What the hell are you doing?

She peels off her hose, an awkward manoeuvre in the tight space, scrunches it up and passes it to her husband, asking, Can you put this in your pocket?

On the way back to the parking lot, Walden and Ginny bump into Al Shepard, the first American into space. She’s heard the stories about the “icy commander” but they must have caught him on a good day, he is charm itself, shaking Walden’s hand vigorously, flashing a boyish grin at Ginny, maybe even flirting with her a little.

Afterward, Ginny can’t help saying, Fancy meeting Alan Shepard, a real astronaut!

I’m a real astronaut too, protests Walden.

She hugs his arm with both hands and pecks him on the cheek. Sorry, darling, she tells him, I just meant he’s been into space; but you will too, Walden, I know you will.

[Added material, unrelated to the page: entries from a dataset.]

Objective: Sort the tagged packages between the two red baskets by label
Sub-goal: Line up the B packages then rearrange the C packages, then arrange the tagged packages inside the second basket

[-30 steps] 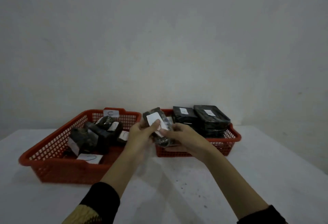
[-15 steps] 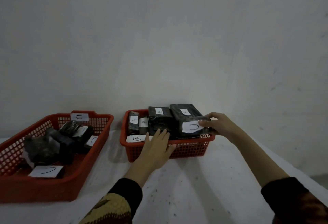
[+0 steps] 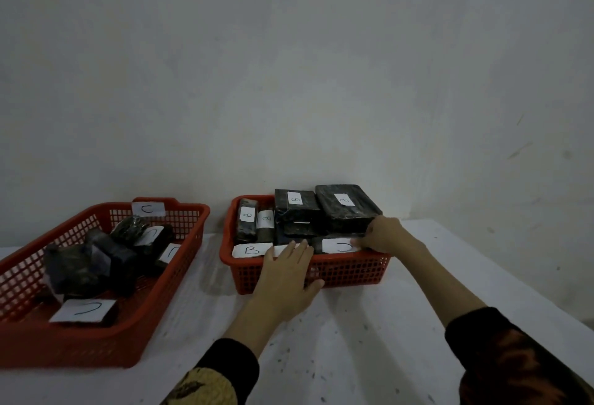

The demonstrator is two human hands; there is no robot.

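Pinching the C-tagged package [image 3: 337, 245] at the front of the B basket [image 3: 350, 271], the right hand [image 3: 384, 234] grips its stiff, seemingly light end; the left hand [image 3: 286, 279] rests flat, fingers straight, on the rim.

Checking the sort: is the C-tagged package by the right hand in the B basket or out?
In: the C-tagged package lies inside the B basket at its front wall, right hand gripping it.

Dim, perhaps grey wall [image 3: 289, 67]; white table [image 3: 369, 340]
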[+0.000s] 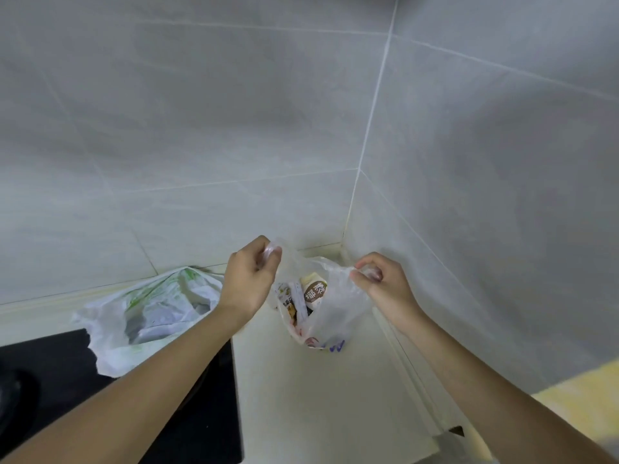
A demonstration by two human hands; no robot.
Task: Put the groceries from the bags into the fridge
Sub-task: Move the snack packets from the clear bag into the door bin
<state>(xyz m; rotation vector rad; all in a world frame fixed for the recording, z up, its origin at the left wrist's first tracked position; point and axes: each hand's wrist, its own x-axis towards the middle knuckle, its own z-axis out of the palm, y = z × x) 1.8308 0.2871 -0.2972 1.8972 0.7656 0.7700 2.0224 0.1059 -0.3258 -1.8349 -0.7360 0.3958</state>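
Note:
A clear plastic bag (338,313) stands on the pale counter (321,396) in the tiled corner. My left hand (249,276) pinches its left handle and my right hand (382,283) pinches its right handle, holding the mouth apart. Inside I see packaged groceries: a cream bottle with a brown label (315,293) and several printed packets (289,303). A second white bag with green print (147,313) lies slumped to the left, partly over the hob. No fridge is in view.
A black hob (60,380) fills the lower left, its right edge beside the counter. Grey tiled walls (201,128) close in behind and on the right. A yellowish surface (582,396) shows at the lower right.

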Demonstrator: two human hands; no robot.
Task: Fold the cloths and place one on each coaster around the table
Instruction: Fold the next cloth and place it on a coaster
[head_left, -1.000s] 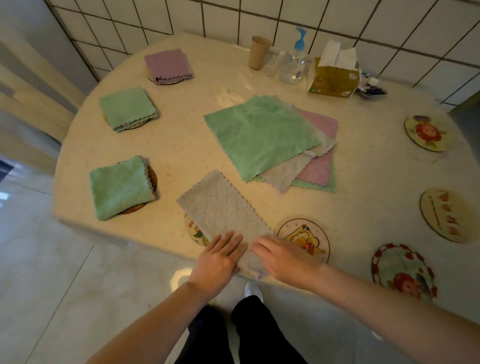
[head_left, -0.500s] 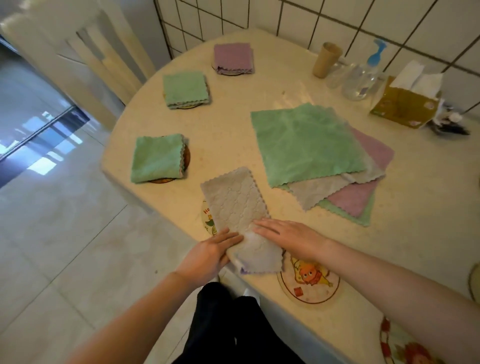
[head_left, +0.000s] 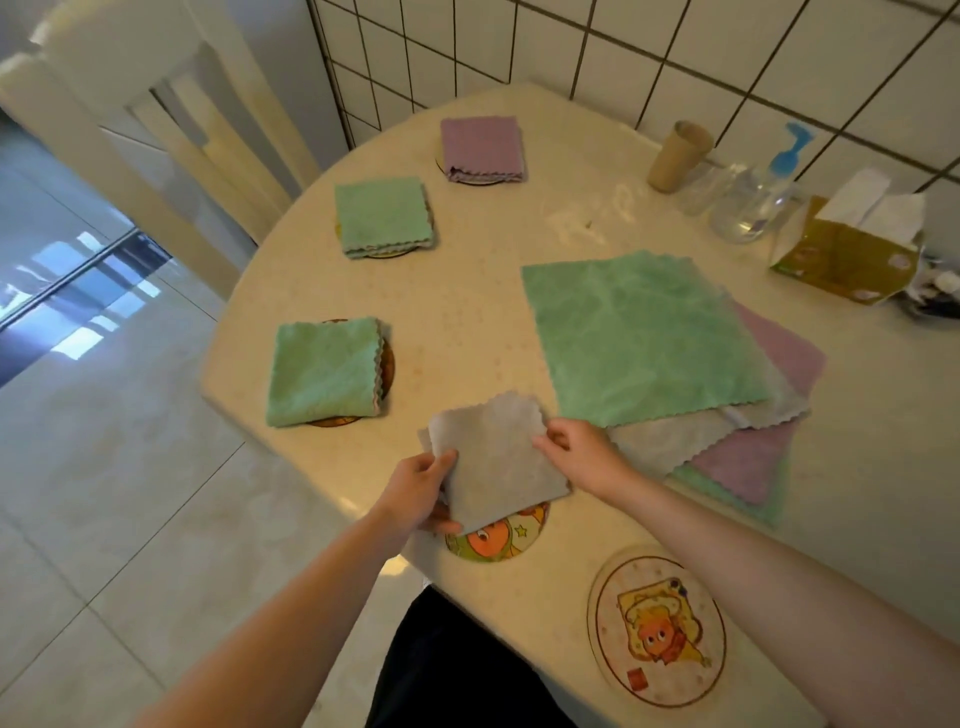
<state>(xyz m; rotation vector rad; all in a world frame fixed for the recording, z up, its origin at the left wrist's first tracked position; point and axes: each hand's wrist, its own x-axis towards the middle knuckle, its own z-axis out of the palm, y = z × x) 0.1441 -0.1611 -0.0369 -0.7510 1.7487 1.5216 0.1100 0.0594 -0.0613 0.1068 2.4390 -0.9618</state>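
Note:
A folded grey cloth (head_left: 496, 457) is held between my two hands above a cartoon coaster (head_left: 498, 538) at the table's near edge. My left hand (head_left: 421, 488) grips its left side and my right hand (head_left: 576, 454) pinches its right edge. Two folded green cloths (head_left: 324, 371) (head_left: 382, 215) and a folded purple cloth (head_left: 483, 148) each lie on a coaster along the left rim. A stack of unfolded cloths, green on top (head_left: 644, 338), lies in the middle. A bare coaster (head_left: 657, 626) sits near my right forearm.
At the back by the tiled wall stand a paper cup (head_left: 678, 156), a clear pump bottle (head_left: 753, 197) and a tissue box (head_left: 847, 244). A pale wooden chair (head_left: 156, 119) stands left of the round table (head_left: 488, 291). Tiled floor lies below left.
The grey cloth has been folded from a long strip into a square and lifted off the table between both hands. The camera view has shifted left.

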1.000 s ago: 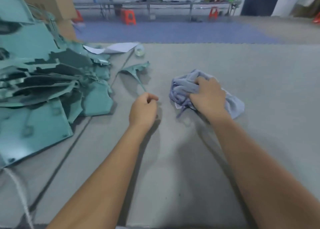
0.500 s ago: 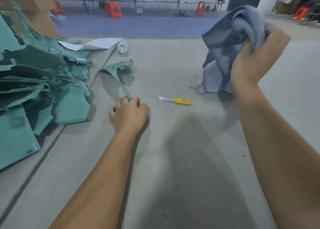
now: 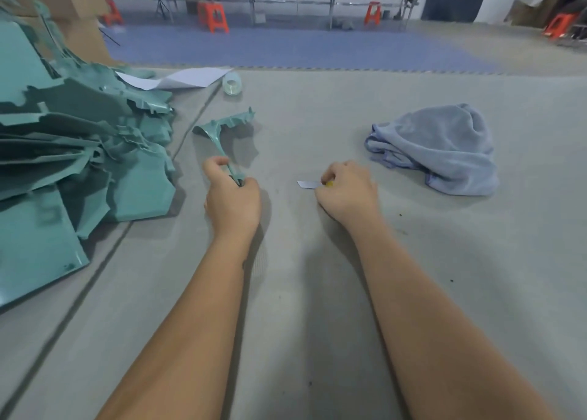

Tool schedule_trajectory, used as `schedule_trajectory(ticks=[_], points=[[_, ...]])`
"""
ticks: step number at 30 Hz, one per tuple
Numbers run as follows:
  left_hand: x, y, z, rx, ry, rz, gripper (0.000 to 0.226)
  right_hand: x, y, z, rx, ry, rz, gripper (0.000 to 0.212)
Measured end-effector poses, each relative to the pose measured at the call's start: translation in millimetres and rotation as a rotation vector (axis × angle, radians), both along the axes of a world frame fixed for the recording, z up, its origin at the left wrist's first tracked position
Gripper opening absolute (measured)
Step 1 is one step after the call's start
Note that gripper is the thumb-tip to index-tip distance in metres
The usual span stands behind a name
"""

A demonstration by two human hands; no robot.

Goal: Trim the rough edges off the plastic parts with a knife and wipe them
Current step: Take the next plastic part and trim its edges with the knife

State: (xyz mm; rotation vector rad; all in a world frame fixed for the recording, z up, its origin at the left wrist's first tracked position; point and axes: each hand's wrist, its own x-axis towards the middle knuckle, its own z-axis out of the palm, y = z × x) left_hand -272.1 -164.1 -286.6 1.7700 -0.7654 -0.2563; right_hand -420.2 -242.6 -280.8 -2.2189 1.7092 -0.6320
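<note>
I noted my left hand [image 3: 233,197] clamped on one plastic part [image 3: 222,127], right hand [image 3: 347,190] pinching the knife [image 3: 309,184] (cloth [image 3: 444,146] idle); trimming unstarted, pile [image 3: 79,140] remained.

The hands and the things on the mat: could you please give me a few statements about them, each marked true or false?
1. The left hand grips the thin end of a teal part. True.
2. The cloth is in the right hand. False: it lies on the mat, beyond and right of that hand.
3. The right hand is at the knife, its blade pointing left. True.
4. The pile of teal parts sits on the right. False: it is on the left.
5. The knife is cutting the teal part. False: the two are apart.
</note>
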Motion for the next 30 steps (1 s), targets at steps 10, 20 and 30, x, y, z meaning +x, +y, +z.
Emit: schedule_trajectory(ticks=[10, 20, 30], points=[[30, 7, 9, 0.076, 0.261, -0.146, 0.014, -9, 17, -5, -0.141, -0.368, 0.052, 0.009], [-4, 8, 9, -0.098, 0.111, -0.445, 0.024, 15, 29, 9, 0.25, -1.177, 0.102, 0.015], [-41, 9, 3, 0.118, -0.504, -0.653, 0.016, 5, 32, 22, 0.069, -1.027, 0.123, 0.014]])
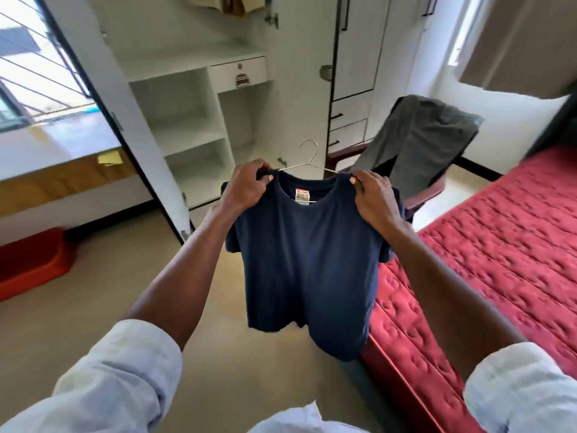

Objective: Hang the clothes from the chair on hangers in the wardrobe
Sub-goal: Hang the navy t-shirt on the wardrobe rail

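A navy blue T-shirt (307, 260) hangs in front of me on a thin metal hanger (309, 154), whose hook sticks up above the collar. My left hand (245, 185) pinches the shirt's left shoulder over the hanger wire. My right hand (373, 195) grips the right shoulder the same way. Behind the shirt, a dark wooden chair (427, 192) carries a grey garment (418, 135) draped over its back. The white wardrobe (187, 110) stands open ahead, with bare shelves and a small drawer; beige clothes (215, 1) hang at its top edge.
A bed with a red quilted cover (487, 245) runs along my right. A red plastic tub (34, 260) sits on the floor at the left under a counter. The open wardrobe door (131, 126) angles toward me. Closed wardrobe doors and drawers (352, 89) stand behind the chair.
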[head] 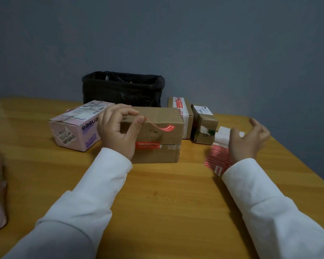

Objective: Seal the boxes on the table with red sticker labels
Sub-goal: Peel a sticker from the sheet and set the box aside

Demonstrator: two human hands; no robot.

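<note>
- The left hand (118,131) pinches one end of a red sticker (162,128) between thumb and forefinger; the strip trails to the right, over the top of the brown box (157,135) in the middle of the worktop (157,202).
- The brown box already carries one red sticker on its front face, across the seam.
- The right hand (247,141) is spread, fingers loose, above the sheet of red stickers (217,157) that lies on the worktop just right of the box; whether it touches the sheet cannot be told.
- The step in hand looks like the placing of a fresh sticker on the brown box.
- Next, the strip wants lowering flat across the top seam, then smoothing down with the free hand so it does not curl or stick to itself.
- A pink box (77,131) stands to the left, and two small boxes (183,116) (204,124) behind to the right; the nearer small one shows no red seal on the sides in view.
</note>
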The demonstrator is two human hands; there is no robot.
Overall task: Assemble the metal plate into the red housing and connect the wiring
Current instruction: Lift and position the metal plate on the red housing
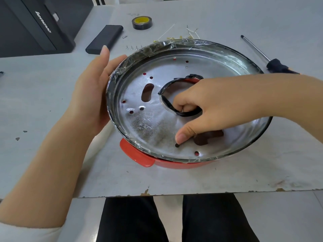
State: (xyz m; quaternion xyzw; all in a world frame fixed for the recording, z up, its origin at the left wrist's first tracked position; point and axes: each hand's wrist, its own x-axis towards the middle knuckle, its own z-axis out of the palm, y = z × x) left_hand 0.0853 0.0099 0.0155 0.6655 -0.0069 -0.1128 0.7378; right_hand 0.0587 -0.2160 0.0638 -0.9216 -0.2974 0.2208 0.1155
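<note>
Red housing (pixel 167 164) sits near the middle of my grey table (pixel 52 84), just back from the near edge, and the metal plate (pixel 157 130) is lying inside it, shiny face up, its rim wrapped in black tape and clear film. From the head camera I see my left hand (pixel 92 91) on the left side of the plate, palm against the wrapped rim, fingers straight and relaxed, bracing rather than gripping. My right hand (pixel 209 109) reaches in from the right: its fingers curl down into the big round hole at the plate's centre, hooked over the hole's near edge where black taped wiring (pixel 167 103) runs round the opening. The right thumb presses flat on the plate, its tip just beside a small hole. Whether those fingers actually pinch the wiring I cannot tell; the fingertips are hidden in the hole. Far side now: a roll of black tape (pixel 142 23) with a yellow core, a flat black bar (pixel 104 39) to its left, four small screws (pixel 133 48) just beyond the rim, and wire offcuts (pixel 191 33). Far right, a screwdriver (pixel 267 57) lies well apart from the housing. Far left, a black Lenovo box (pixel 38 25).
</note>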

But she’s thinking about someone else going into space, someone who is not real.

#

Dear Mr. Pohl,

V. G. Parker’s February story, “The Spaceships Men Don’t See” deserves some comments on its frankly bizarre approach to telling what could have been a sound and ingenious piece of science fiction. Much as we may love them, wives have no place in serious science fiction. Or, if they must appear, it should be in the background, nobly supporting their men. But Mr. Parker, for reasons best known only to himself, decides that rather than science and engineering we should be presented with womanly gossip and high heels. Perhaps he thought he was being clever.